En effet, à l’Ecole, la lutte, le judo, la boxe anglaise ou française sont enseignées car elles portent ces valeurs sur le plan de la citoyenneté, de la prise de responsabilité, de l’apprentissage de la vie en groupe, du partage de règles communes. Ces activités qui appartiennent au champ 4 des apprentissages : « Conduire et maîtriser un affrontement collectif ou individuel » permettent de construire les compétences motrices, méthodologiques et sociales tel que cela inscrit dans les programmes nationaux d’EPS.
L’association MMA SCO_U créée en 2021 et composée de chercheurs, professeurs d’EPS a pour objectif de contribuer à cette dynamique de réflexion sur un MMA éducatif et sécuritaire et cherche à montrer que l’on peut valoriser des profils très variés au travers de stratagèmes pré établis s’appuyant sur des capacités et des ressources différentes
Peut on rêver d’un MMA au niveau scolaire? Si cela n’est pas d’actualité, on peut malgré tout faire la démonstration que cette activité à toute sa place à l’Ecole à condition de mettre en place certains aménagements.
Boxer, puis venir saisir un adversaire pour lutter et l’amener au sol pour le contrôler. N’est-ce pas une combinaison ou un mixte de sports d’opposition ? Le MMA est bien un sport d’opposition combinant des actions de percussions et de préhension.
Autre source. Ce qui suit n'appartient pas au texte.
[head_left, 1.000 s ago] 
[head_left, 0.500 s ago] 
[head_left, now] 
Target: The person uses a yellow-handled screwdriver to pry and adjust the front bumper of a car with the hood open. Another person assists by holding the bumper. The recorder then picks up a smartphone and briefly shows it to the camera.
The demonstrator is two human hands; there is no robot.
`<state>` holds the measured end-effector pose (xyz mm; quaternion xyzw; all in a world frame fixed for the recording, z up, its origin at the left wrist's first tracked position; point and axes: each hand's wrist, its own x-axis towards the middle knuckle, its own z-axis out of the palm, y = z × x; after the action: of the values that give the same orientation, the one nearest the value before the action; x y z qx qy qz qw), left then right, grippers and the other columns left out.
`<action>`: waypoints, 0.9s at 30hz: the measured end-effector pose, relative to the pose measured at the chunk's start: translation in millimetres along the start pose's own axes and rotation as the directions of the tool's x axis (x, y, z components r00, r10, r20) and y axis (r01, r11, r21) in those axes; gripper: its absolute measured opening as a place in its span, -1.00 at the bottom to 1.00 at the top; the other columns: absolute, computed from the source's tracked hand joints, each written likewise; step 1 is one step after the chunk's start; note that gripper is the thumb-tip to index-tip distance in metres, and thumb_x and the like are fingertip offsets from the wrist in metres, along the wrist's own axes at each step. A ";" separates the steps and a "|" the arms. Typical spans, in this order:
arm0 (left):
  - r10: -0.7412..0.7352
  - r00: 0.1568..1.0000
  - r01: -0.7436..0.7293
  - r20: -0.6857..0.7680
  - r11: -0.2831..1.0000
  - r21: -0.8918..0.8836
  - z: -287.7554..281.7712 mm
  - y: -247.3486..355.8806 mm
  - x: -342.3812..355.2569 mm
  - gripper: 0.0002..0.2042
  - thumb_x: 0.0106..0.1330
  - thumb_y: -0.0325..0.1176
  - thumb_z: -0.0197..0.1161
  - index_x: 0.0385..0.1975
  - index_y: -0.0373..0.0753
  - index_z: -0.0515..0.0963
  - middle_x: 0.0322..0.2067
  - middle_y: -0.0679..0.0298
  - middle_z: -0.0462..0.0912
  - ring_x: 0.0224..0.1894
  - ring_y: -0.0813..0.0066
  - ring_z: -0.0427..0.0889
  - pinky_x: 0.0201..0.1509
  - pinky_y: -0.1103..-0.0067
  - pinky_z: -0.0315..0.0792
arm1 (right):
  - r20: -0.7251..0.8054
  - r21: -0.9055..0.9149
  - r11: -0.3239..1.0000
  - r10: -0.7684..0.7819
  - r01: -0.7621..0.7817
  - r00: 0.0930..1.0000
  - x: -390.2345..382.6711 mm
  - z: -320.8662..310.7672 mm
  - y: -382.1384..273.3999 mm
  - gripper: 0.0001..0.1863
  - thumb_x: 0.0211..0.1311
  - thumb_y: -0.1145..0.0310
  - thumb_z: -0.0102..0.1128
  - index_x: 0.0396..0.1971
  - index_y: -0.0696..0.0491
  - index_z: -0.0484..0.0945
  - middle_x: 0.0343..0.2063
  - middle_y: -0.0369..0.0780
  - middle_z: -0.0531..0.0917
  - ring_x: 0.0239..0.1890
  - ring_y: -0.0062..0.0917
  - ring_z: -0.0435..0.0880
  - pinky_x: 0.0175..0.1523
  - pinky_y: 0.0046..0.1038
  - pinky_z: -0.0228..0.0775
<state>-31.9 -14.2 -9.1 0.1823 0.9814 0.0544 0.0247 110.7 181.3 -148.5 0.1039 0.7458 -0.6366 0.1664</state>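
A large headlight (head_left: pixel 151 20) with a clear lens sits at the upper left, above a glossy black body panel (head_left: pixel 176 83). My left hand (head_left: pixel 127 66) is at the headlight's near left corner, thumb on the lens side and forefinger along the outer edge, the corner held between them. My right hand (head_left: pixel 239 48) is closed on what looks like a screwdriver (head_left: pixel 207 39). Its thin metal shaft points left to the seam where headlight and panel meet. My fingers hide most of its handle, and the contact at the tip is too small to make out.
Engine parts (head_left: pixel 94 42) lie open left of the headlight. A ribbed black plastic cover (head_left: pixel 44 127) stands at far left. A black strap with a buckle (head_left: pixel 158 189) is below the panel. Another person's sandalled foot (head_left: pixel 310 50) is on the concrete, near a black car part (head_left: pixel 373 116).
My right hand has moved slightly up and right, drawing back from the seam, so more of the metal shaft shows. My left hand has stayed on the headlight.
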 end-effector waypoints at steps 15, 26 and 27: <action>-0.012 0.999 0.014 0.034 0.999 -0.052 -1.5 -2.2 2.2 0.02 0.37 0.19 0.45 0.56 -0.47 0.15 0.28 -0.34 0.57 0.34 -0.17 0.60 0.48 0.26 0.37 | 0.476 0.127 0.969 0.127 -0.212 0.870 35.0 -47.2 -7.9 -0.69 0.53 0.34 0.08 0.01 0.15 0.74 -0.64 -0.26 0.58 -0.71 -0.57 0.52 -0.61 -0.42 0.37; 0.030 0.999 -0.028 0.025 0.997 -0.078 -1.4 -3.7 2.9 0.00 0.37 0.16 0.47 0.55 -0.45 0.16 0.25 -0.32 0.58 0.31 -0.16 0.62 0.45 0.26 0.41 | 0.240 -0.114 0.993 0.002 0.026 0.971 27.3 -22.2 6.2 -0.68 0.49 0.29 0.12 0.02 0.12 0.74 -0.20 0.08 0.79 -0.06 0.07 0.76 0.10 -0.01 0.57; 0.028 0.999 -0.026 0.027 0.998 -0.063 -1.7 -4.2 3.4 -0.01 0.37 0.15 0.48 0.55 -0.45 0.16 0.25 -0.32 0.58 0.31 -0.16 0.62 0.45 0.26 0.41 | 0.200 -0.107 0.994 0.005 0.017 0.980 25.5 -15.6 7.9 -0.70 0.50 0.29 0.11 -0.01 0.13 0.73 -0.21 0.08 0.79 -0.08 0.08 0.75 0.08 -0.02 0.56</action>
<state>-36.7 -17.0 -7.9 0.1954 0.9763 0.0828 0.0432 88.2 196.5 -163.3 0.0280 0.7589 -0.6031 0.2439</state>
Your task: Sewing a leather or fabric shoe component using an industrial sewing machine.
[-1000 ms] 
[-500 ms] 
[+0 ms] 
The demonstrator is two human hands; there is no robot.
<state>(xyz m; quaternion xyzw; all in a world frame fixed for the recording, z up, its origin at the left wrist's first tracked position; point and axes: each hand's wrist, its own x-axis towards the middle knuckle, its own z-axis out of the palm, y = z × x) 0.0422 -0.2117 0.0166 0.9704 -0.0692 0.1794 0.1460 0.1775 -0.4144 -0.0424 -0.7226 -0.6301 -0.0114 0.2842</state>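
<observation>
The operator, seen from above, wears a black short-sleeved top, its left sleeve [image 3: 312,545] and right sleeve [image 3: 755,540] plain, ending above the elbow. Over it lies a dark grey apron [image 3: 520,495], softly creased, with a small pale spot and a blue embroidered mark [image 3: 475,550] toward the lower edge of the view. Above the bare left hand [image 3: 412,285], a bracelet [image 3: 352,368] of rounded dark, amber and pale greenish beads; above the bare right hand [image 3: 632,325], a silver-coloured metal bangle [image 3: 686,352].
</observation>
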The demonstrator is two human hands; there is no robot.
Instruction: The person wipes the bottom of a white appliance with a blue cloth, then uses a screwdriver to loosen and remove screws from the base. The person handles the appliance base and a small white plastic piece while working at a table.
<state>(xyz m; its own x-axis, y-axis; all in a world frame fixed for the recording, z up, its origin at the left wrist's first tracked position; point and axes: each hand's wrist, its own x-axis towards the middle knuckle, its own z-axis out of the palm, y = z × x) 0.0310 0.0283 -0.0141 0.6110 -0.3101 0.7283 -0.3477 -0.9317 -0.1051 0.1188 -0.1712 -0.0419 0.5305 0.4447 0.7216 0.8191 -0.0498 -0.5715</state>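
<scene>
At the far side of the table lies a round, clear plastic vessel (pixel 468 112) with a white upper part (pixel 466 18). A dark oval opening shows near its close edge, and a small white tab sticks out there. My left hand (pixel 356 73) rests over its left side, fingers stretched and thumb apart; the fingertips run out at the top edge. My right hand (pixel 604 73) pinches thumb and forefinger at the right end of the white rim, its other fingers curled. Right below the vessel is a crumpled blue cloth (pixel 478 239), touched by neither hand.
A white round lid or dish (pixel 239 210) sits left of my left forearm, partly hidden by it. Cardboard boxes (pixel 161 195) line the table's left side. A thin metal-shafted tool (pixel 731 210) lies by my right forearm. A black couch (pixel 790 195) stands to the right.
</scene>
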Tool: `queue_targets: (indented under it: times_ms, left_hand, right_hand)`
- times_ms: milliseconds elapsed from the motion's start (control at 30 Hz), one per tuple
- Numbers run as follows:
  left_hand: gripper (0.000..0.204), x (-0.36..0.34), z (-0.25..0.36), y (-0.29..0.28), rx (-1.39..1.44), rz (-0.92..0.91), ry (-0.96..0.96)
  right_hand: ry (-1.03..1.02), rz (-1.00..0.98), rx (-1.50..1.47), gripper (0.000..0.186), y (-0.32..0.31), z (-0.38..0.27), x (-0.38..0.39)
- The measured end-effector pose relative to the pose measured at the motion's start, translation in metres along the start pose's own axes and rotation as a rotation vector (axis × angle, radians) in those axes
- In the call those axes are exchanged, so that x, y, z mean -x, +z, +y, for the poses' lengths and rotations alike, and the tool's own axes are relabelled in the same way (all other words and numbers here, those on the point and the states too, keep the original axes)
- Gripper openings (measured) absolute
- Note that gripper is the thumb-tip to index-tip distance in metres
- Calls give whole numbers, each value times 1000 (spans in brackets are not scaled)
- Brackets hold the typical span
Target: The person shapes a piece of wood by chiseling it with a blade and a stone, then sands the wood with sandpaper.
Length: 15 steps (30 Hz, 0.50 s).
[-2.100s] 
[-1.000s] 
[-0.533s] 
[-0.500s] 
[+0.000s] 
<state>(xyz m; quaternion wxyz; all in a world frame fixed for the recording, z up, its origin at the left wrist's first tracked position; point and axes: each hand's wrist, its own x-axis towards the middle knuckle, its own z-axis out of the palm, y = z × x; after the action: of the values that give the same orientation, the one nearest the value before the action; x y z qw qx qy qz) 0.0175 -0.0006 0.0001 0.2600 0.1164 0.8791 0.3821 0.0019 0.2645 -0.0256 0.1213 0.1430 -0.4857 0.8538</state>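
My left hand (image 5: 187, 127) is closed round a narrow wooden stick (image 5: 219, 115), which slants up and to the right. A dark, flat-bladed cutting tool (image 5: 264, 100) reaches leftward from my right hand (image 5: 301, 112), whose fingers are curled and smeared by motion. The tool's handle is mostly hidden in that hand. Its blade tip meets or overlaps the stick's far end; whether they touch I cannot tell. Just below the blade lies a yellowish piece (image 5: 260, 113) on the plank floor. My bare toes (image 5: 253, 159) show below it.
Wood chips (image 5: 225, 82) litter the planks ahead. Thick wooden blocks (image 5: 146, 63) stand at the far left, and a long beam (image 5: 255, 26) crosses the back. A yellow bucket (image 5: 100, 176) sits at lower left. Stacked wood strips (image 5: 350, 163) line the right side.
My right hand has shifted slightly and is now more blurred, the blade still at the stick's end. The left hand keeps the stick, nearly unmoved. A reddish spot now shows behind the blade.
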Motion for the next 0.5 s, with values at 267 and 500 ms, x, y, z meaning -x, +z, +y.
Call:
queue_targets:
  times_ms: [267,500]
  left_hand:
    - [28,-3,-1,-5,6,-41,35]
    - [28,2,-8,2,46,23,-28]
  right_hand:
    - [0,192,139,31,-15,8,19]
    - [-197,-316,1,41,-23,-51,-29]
Pourquoi n’aurait-il alors pas sa place à l’Ecole ?
Il faut je le crois se détacher de la vision sectaire et trop attachée au show business véhiculée par le MMA. Les provocations par le biais de réseaux sociaux, de trash talking, …, font partie du décor du milieu professionnel avide d’argent. Tout ceci est mis en scène et bien organisé jusqu’à l’événement sportif.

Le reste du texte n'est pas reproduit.